## Goal of the exercise:
Only one stretch of the listing below is wanted: every line from the first to the line containing "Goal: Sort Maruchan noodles", set down exactly.

****

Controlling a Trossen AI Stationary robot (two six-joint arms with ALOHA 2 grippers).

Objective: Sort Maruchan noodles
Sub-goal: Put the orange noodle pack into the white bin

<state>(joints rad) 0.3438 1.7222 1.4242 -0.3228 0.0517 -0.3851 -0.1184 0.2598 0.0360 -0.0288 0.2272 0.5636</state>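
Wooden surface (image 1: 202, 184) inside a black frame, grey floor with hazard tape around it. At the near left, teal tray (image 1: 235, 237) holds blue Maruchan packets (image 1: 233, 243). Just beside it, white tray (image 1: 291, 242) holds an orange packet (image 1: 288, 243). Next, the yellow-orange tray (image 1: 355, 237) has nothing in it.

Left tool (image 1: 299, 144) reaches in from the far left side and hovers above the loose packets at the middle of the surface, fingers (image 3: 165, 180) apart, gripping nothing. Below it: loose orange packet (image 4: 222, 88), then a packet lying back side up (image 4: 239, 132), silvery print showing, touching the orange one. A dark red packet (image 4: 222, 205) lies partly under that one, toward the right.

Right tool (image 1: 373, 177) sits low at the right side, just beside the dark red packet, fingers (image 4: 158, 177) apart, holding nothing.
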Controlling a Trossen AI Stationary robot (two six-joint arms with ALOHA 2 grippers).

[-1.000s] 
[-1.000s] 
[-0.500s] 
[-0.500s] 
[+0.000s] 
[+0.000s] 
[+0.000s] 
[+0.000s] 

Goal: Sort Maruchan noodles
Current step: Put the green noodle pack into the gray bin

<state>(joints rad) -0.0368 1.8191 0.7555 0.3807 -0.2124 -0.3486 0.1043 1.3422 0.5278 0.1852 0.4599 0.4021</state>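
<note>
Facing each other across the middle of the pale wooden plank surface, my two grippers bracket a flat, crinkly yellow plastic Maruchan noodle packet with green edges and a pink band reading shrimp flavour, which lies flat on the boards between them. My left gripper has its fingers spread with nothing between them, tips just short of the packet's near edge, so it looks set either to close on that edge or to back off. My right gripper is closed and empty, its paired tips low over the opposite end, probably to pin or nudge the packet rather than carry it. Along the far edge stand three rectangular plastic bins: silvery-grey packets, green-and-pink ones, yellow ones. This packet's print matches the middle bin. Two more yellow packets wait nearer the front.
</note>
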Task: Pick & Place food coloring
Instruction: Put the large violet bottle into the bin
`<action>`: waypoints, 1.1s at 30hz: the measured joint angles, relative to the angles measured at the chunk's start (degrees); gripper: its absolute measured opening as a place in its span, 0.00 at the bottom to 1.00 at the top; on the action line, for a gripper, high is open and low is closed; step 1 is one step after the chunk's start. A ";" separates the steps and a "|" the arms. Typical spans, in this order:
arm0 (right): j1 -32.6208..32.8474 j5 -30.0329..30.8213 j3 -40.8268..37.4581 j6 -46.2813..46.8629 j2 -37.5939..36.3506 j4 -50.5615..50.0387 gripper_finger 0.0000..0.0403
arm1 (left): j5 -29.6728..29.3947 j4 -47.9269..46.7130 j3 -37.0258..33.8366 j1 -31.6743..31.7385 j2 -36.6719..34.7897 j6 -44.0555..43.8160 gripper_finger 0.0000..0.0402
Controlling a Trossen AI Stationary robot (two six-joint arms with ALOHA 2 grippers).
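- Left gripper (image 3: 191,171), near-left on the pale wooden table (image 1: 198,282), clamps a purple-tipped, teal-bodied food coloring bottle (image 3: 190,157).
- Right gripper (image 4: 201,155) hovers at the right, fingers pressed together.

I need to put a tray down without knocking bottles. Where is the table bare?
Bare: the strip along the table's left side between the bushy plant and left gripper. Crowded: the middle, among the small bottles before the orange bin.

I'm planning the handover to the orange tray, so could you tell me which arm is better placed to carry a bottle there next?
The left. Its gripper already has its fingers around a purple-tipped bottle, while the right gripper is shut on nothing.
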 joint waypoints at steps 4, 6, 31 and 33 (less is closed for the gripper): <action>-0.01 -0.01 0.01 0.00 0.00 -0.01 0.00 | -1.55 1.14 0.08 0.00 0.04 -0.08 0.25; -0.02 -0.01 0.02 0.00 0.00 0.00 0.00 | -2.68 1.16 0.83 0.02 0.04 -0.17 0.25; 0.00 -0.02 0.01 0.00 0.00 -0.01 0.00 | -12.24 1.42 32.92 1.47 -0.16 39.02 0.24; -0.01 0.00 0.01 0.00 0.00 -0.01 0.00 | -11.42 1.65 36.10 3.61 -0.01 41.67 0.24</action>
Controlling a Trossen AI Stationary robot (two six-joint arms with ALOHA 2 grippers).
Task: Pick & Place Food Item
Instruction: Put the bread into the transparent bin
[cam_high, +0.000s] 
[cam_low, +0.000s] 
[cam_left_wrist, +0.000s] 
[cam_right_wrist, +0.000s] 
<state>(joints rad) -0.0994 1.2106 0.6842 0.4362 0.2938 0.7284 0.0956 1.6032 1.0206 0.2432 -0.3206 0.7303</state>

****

## Answer space:
Controlling a Trossen AI Stationary robot (two six-joint arms with ALOHA 2 grippers).

Objective: Sort Maruchan noodles
Sub-goal: Put the orange noodle pack into the white bin

<state>(joints rad) 0.3438 1.7222 1.4242 -0.3228 0.0517 -0.3851 -0.1184 0.2598 0.0360 -0.0288 0.2272 0.5636</state>
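Wooden surface (image 1: 202, 184) inside a black frame, grey floor with hazard tape around it. At the near left, teal tray (image 1: 235, 237) holds blue Maruchan packets (image 1: 233, 243). Just beside it, white tray (image 1: 291, 242) holds an orange packet (image 1: 288, 243). Next, the yellow-orange tray (image 1: 355, 237) has nothing in it.

Left tool (image 1: 299, 144) reaches in from the far left side and hovers above the loose packets at the middle of the surface, fingers (image 3: 165, 180) apart, gripping nothing. Below it: loose orange packet (image 4: 222, 88), then a packet lying back side up (image 4: 239, 132), silvery print showing, touching the orange one. A dark red packet (image 4: 222, 205) lies partly under that one, toward the right.

Right tool (image 1: 373, 177) sits low at the right side, just beside the dark red packet, fingers (image 4: 158, 177) apart, holding nothing.
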Controlling a Trossen AI Stationary robot (two six-joint arms with ALOHA 2 grippers).

[-1.000s] 
[-1.000s] 
[-0.500s] 
[-0.500s] 
[+0.000s] 
[+0.000s] 
[+0.000s] 
[+0.000s] 

Goal: Sort Maruchan noodles

The exercise requires nothing further.